- **What you are asked to do**
Retype only what runs from the first line of the listing to the line holding "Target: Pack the", both included. Do not retype the pictures.
════════════════
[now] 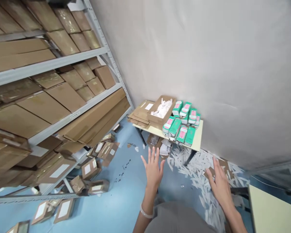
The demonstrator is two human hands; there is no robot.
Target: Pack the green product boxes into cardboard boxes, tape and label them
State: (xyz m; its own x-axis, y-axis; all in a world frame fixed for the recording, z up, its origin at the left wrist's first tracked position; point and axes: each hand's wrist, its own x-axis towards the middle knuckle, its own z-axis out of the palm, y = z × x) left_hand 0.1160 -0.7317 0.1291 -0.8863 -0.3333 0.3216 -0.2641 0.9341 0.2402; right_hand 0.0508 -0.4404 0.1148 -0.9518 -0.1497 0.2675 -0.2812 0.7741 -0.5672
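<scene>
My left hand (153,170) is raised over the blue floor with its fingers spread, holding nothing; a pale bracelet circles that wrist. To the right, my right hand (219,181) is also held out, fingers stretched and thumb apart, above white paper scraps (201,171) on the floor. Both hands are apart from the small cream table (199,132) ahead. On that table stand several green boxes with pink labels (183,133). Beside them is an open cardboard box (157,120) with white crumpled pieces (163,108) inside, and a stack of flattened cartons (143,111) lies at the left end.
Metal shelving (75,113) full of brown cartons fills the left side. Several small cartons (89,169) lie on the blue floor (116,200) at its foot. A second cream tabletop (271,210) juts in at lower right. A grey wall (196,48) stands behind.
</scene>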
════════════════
- **Output for this task**
[now] 
The demonstrator is two human hands; there is no robot.
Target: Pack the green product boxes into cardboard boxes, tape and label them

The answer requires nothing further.